Развернув обертку, Джеймс разгладил ее, сложил в несколько раз и аккуратно отложил в сторону. Этот ритуал сводил Дейва с ума. Неужели Джеймс не понимает: стоит ему слово сказать — и сын купит ему все, чего тот захочет?

Хромоногий пес подковылял к Дейву. Чтобы отвлечься от раздражения на отца, Дейв погладил собаку. Та немедленно положила голову ему на колени и уставилась на него с таким наивным восторгом, что Дейв невольно улыбнулся в ответ. Бог знает, какая судьба выпала этому хромому псу, но приют у Джеймса явно стал для него подарком судьбы.

Как ни странно, и сам Дейв поймал себя на том, что доволен вечером. Что родительский дом больше не кажется ему грязной лачугой, а визит к отцу — тяжелой обязанностью. Сейчас он ощущал странное, почти забытое чувство довольства и покоя.

— Бог ты мой! — Джеймс извлек наконец на свет Божий зелено-голубую фланелевую рубаху. — Как раз то, что мне нужно!

Не переставая гладить собаку, Дейв поднял глаза и улыбнулся отцу.

— Тебе легко угодить: джинсы и рубашки — больше тебе ничего не надо. Думаю, ты и для этого найдешь применение, — добавил он чуть дрогнувшим голосом, указывая на узкий белый конверт, лежавший в свертке под рубашкой.
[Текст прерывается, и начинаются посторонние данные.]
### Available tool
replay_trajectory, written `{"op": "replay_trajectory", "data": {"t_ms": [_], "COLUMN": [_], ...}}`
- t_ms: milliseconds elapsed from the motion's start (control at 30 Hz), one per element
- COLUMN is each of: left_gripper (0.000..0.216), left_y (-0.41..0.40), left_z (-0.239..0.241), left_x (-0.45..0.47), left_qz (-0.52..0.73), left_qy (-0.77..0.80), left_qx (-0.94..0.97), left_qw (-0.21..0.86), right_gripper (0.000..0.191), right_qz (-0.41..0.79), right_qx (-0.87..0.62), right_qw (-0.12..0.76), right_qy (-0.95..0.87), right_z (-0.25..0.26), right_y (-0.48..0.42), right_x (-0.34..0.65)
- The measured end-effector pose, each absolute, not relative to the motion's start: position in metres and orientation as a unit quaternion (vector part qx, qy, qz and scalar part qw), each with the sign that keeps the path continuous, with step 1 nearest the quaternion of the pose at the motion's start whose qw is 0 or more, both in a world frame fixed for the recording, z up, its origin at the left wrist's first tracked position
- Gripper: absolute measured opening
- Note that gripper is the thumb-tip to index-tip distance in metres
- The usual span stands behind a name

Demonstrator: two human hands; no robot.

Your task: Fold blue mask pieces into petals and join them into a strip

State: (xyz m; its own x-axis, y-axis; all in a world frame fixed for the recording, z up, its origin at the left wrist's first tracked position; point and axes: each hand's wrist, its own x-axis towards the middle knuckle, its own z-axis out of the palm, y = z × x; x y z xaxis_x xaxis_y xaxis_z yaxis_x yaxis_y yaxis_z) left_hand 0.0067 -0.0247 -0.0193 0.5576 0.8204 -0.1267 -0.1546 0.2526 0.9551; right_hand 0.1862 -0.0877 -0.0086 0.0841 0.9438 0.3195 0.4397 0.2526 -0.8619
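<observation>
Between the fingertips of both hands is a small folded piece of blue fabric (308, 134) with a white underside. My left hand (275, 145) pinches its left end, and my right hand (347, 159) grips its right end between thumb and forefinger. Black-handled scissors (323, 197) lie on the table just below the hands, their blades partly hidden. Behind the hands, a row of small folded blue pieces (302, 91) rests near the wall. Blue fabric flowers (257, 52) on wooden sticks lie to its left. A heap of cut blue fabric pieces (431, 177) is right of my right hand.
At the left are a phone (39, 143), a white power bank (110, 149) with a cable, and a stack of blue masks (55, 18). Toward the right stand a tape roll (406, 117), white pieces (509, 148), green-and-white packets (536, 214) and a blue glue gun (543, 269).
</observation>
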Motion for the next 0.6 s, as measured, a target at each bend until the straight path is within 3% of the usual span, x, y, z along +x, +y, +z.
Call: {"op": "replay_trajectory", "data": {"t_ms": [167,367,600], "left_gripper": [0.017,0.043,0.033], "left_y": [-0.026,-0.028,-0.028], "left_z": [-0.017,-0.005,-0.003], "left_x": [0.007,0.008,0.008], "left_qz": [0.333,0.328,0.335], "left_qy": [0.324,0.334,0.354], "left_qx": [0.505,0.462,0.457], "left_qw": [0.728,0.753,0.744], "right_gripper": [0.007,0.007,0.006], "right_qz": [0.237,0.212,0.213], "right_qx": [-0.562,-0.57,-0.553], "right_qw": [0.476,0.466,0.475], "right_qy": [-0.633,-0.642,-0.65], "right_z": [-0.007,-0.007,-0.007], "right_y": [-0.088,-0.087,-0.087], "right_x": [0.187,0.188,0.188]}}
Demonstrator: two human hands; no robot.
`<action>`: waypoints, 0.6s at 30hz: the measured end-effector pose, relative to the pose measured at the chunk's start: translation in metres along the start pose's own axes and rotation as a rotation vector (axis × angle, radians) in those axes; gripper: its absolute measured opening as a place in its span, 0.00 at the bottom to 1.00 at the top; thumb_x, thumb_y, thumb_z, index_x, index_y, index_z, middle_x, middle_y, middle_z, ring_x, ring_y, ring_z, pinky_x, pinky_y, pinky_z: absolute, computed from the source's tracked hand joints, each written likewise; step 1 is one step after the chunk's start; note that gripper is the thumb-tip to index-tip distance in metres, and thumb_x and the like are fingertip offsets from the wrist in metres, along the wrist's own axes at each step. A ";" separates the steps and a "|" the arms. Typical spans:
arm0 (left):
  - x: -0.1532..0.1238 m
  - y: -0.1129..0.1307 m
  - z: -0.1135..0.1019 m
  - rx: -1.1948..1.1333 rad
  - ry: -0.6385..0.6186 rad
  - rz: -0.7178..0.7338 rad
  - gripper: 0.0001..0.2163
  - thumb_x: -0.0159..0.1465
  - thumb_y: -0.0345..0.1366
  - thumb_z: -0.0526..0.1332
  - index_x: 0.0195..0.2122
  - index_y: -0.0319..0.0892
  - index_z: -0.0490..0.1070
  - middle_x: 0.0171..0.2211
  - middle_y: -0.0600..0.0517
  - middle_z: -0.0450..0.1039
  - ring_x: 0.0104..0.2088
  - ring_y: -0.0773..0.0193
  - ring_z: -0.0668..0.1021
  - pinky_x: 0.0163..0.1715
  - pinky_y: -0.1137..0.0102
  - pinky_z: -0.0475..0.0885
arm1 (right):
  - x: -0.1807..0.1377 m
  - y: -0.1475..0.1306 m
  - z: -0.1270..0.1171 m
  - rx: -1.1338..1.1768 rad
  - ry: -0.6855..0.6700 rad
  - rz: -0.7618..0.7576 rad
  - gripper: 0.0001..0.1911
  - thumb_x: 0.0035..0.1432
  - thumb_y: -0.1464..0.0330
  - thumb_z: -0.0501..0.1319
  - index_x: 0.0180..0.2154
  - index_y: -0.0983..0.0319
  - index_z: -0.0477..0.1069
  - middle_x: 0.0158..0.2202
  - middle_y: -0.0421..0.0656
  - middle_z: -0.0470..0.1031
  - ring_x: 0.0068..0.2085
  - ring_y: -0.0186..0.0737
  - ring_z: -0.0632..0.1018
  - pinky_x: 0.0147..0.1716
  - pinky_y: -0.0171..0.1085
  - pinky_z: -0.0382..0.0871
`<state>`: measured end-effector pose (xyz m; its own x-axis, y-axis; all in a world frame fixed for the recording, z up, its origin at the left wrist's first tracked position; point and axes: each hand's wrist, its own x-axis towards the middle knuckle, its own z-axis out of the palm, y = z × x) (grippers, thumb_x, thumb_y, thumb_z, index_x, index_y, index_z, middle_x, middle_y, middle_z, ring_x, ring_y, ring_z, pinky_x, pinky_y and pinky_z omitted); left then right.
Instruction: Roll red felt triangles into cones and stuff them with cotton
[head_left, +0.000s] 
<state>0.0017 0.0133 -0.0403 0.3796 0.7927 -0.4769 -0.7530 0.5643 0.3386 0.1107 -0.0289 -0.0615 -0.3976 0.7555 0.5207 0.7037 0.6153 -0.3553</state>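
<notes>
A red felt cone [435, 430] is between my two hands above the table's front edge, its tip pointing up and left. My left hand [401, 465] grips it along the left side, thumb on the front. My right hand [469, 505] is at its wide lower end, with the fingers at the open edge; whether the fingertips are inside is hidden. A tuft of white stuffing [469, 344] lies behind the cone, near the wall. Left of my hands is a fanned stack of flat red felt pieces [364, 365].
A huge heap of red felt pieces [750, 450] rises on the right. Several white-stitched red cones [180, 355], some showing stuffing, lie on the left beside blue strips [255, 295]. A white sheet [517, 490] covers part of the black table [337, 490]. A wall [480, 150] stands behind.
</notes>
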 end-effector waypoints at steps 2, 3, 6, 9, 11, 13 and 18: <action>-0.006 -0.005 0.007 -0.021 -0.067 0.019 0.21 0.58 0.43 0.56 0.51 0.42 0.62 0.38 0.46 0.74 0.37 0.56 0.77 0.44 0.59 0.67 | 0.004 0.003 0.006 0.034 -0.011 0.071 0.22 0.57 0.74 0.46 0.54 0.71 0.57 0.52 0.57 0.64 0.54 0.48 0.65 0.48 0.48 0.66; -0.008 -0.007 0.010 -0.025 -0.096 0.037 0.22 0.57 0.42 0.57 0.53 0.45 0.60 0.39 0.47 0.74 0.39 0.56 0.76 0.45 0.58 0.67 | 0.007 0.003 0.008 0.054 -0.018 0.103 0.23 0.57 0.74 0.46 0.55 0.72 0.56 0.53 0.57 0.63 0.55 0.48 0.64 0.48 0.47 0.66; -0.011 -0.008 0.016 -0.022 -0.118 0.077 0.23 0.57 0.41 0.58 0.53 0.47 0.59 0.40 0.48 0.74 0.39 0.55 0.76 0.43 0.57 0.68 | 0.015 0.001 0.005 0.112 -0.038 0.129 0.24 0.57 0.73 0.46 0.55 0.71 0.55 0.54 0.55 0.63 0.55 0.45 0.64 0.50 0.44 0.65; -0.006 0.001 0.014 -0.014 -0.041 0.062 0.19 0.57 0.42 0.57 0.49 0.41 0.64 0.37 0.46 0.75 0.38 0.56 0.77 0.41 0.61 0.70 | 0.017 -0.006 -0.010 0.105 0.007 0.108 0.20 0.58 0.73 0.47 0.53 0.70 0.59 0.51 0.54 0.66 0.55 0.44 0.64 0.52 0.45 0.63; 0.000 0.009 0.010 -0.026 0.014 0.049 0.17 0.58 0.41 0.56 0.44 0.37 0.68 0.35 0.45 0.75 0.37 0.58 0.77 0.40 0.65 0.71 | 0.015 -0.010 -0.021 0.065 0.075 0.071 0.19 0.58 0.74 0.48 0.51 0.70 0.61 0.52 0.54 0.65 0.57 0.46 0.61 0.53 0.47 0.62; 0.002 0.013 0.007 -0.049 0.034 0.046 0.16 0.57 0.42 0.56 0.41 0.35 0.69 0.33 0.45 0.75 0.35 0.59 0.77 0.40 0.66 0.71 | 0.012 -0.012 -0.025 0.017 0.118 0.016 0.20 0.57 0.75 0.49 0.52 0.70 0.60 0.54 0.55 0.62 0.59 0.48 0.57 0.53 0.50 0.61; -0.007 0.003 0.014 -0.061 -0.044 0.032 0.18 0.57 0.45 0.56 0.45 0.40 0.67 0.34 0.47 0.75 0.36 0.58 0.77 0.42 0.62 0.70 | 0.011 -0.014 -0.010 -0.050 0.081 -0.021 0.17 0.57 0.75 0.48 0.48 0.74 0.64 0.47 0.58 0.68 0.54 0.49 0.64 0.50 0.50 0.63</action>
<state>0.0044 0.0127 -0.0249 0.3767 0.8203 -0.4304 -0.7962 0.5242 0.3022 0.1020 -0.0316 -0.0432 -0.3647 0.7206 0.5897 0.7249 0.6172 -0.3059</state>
Он знал: эта тысяча долларов повторит судьбу предыдущих — утечет словно вода сквозь пальцы. Оставалось лишь надеяться, что отцу хватит здравомыслия обеспечить себя всем необходимым, прежде чем помогать бедолагам, еще более нищим, чем он сам.

— Ты хороший сын, — благодарно улыбнулся Джеймс и положил конверт на стол. — Теперь я многим смогу помочь.

Дейв тяжело сглотнул; во рту у него стоял вкус пепла. Так он и знал: у старого дуралея одно на уме — как бы кому помочь! Сосчитав до десяти, он ответил сдавленным, но относительно спокойным голосом:

— Да… конечно. Конечно.

Спорить с ним бесполезно, сказал себе Дейв. Лучше просто забыть. И заняться чем-нибудь другим.

— Знаешь, папа, давай-ка я починю крыльцо, пока не стемнело.

— Дэвид, ты же не работать сюда приехал! — откликнулся отец, аккуратно сворачивая новую рубашку.

— Но я хочу поработать, — возразил Дейв. Лучше, думал он, вымещать свою злость и досаду на проклятой ступеньке, чем на отце. — На заднем дворе есть доски?

— Должны быть. Там всегда что-то есть.

— А я привез с собой инструменты. Джеймс встал, вытирая руки о джинсы.

— Добрый ты у меня, сынок. — Обогнув стол, он похлопал Дейва по плечу. — Правда, ты очень добрый.

Дейв промолчал. В каждую свою поездку к отцу он страдал от смешанных чувств; жалкая хижина вызывала в нем удивительное ощущение мира и покоя, словно все беды этого мира отступали куда-то в неведомую даль, — но в то же время при мысли о том, как неразумно и нерасчетливо отец сорит деньгами, его охватывал гнев.